┌──

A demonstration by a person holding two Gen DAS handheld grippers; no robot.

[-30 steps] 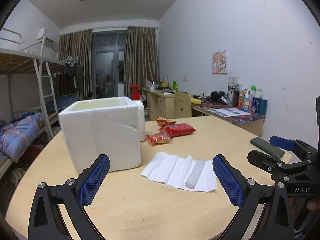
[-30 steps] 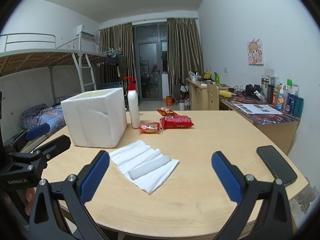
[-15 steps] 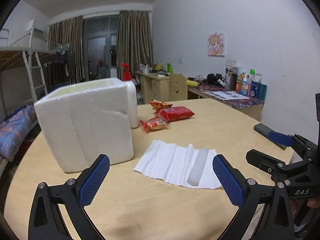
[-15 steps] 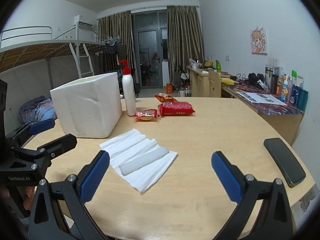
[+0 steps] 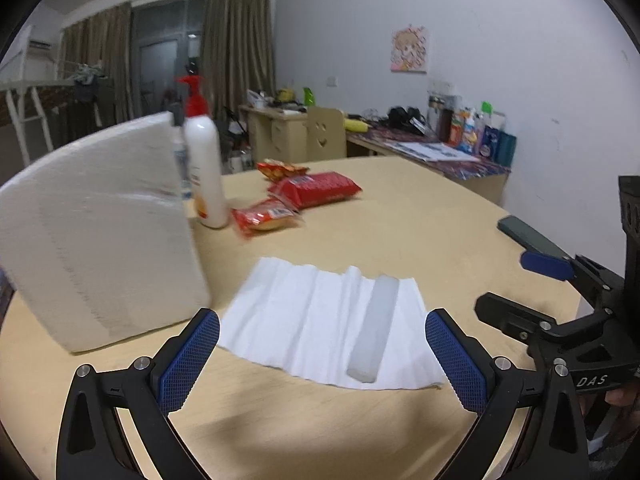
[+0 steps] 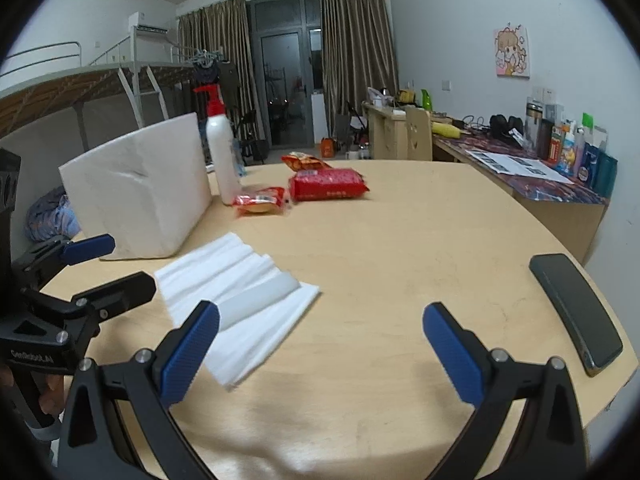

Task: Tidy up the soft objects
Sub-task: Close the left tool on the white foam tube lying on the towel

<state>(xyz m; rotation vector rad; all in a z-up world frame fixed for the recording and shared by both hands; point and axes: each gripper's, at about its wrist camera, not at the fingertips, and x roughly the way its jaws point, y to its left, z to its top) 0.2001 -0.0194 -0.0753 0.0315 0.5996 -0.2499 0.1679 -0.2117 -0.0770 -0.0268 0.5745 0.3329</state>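
Observation:
A creased white tissue sheet (image 5: 316, 312) (image 6: 240, 280) lies flat on the round wooden table (image 5: 400, 240) with a pale foam stick (image 5: 374, 334) (image 6: 260, 304) resting on it. A white foam box (image 5: 96, 232) (image 6: 144, 196) stands to its left. My left gripper (image 5: 322, 358) is open and empty, low over the table just in front of the tissue. My right gripper (image 6: 320, 354) is open and empty, to the right of the tissue. Each gripper shows at the edge of the other's view.
A white pump bottle with a red top (image 5: 204, 164) (image 6: 222, 156) stands beside the box. Three red snack packets (image 5: 316, 190) (image 6: 328, 184) lie behind the tissue. A dark phone (image 6: 576, 312) (image 5: 528, 236) lies near the table's right edge. Desks and a bunk bed stand beyond.
Both grippers have moved lower and closer to the tissue and foam stick; the foam box now looms larger on the left. Both stay open and empty.

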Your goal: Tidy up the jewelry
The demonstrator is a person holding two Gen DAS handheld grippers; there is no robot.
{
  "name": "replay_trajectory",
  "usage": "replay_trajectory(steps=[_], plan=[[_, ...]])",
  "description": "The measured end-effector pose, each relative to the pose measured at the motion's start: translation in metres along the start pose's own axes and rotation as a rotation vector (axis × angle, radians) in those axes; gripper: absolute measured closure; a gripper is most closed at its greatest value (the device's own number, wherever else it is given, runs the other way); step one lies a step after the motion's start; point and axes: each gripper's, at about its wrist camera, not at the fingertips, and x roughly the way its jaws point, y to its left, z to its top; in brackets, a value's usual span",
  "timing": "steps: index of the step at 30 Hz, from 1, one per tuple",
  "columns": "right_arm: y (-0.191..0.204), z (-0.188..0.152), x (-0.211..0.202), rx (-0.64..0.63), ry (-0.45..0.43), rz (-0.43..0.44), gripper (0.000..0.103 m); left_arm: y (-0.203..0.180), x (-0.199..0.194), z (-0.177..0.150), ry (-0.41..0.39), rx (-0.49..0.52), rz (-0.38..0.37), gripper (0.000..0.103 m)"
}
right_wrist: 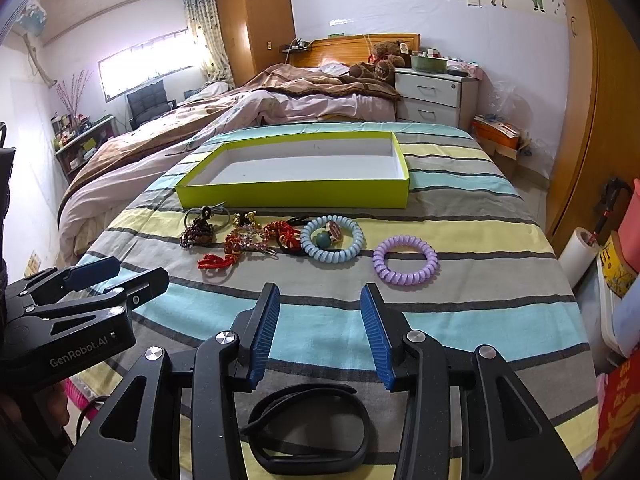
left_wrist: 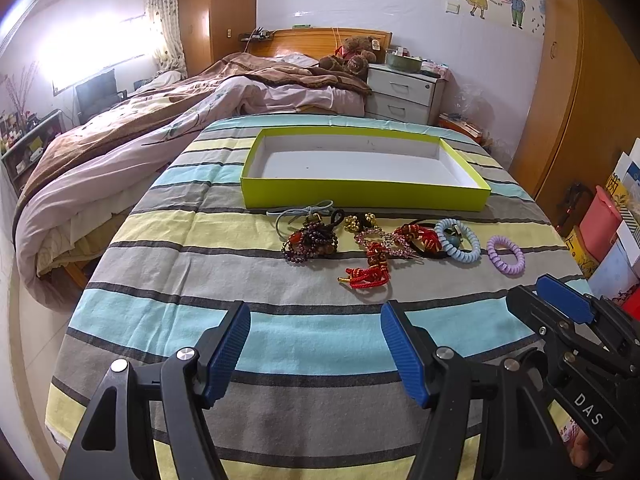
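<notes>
A shallow lime-green box (left_wrist: 362,196) (right_wrist: 292,196), white inside and empty, stands on the striped cloth. In front of it lies a row of jewelry: a dark bead bracelet (left_wrist: 310,242) (right_wrist: 196,232), a red knotted cord (left_wrist: 368,274) (right_wrist: 218,258), a pink rhinestone clip (left_wrist: 380,240), a light-blue coil band (left_wrist: 458,244) (right_wrist: 332,238) and a purple coil band (left_wrist: 505,255) (right_wrist: 405,260). My left gripper (left_wrist: 315,312) (right_wrist: 132,270) is open and empty, near side of the row. My right gripper (right_wrist: 320,294) (left_wrist: 556,300) is open and empty, just short of the purple band.
A black band (right_wrist: 308,424) lies on the cloth under my right gripper. A bed (left_wrist: 160,120) runs along the left. White drawers (left_wrist: 404,92) stand at the back. Boxes and a paper roll (right_wrist: 578,256) crowd the right side by the wooden wardrobe.
</notes>
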Motion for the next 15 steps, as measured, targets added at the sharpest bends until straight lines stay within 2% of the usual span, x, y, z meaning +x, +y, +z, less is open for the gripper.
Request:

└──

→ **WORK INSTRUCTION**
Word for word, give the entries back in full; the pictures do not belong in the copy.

→ **REPLY**
A demonstration by a person holding two Gen DAS handheld grippers; no robot.

[-30 steps] 
[-30 steps] 
[-15 steps] 
[-15 steps] 
[+0 steps] 
[+0 steps] 

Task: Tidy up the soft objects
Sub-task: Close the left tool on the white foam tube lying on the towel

<state>(xyz m; rotation vector rad; all in a z-up world frame fixed for the recording and shared by both hands; point and axes: each gripper's, at about its wrist camera, not at the fingertips, and x roughly the way its jaws point, y to its left, z to its top) 0.2001 -0.0194 -0.0753 0.0315 0.5996 -0.2499 0.1679 -0.2117 -0.0770 -0.0268 0.5745 0.3329</state>
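Observation:
A creased white tissue sheet (image 5: 316, 312) (image 6: 240, 280) lies flat on the round wooden table (image 5: 400, 240) with a pale foam stick (image 5: 374, 334) (image 6: 260, 304) resting on it. A white foam box (image 5: 96, 232) (image 6: 144, 196) stands to its left. My left gripper (image 5: 322, 358) is open and empty, low over the table just in front of the tissue. My right gripper (image 6: 320, 354) is open and empty, to the right of the tissue. Each gripper shows at the edge of the other's view.
A white pump bottle with a red top (image 5: 204, 164) (image 6: 222, 156) stands beside the box. Three red snack packets (image 5: 316, 190) (image 6: 328, 184) lie behind the tissue. A dark phone (image 6: 576, 312) (image 5: 528, 236) lies near the table's right edge. Desks and a bunk bed stand beyond.
Both grippers have moved lower and closer to the tissue and foam stick; the foam box now looms larger on the left. Both stay open and empty.
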
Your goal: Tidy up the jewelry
The demonstrator is a person holding two Gen DAS handheld grippers; there is no robot.
{
  "name": "replay_trajectory",
  "usage": "replay_trajectory(steps=[_], plan=[[_, ...]])",
  "description": "The measured end-effector pose, each relative to the pose measured at the motion's start: translation in metres along the start pose's own axes and rotation as a rotation vector (axis × angle, radians) in those axes; gripper: absolute measured closure; a gripper is most closed at its greatest value (the device's own number, wherever else it is given, runs the other way); step one lies a step after the motion's start; point and axes: each gripper's, at about its wrist camera, not at the fingertips, and x roughly the way its jaws point, y to its left, z to its top; in brackets, a value's usual span",
  "timing": "steps: index of the step at 30 Hz, from 1, one per tuple",
  "columns": "right_arm: y (-0.191..0.204), z (-0.188..0.152), x (-0.211..0.202), rx (-0.64..0.63), ry (-0.45..0.43), rz (-0.43..0.44), gripper (0.000..0.103 m); left_arm: y (-0.203..0.180), x (-0.199..0.194), z (-0.177..0.150), ry (-0.41..0.39), rx (-0.49..0.52), rz (-0.38..0.37), gripper (0.000..0.103 m)"
}
right_wrist: 
left_wrist: 
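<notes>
A shallow lime-green box (left_wrist: 362,196) (right_wrist: 292,196), white inside and empty, stands on the striped cloth. In front of it lies a row of jewelry: a dark bead bracelet (left_wrist: 310,242) (right_wrist: 196,232), a red knotted cord (left_wrist: 368,274) (right_wrist: 218,258), a pink rhinestone clip (left_wrist: 380,240), a light-blue coil band (left_wrist: 458,244) (right_wrist: 332,238) and a purple coil band (left_wrist: 505,255) (right_wrist: 405,260). My left gripper (left_wrist: 315,312) (right_wrist: 132,270) is open and empty, near side of the row. My right gripper (right_wrist: 320,294) (left_wrist: 556,300) is open and empty, just short of the purple band.
A black band (right_wrist: 308,424) lies on the cloth under my right gripper. A bed (left_wrist: 160,120) runs along the left. White drawers (left_wrist: 404,92) stand at the back. Boxes and a paper roll (right_wrist: 578,256) crowd the right side by the wooden wardrobe.
</notes>
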Motion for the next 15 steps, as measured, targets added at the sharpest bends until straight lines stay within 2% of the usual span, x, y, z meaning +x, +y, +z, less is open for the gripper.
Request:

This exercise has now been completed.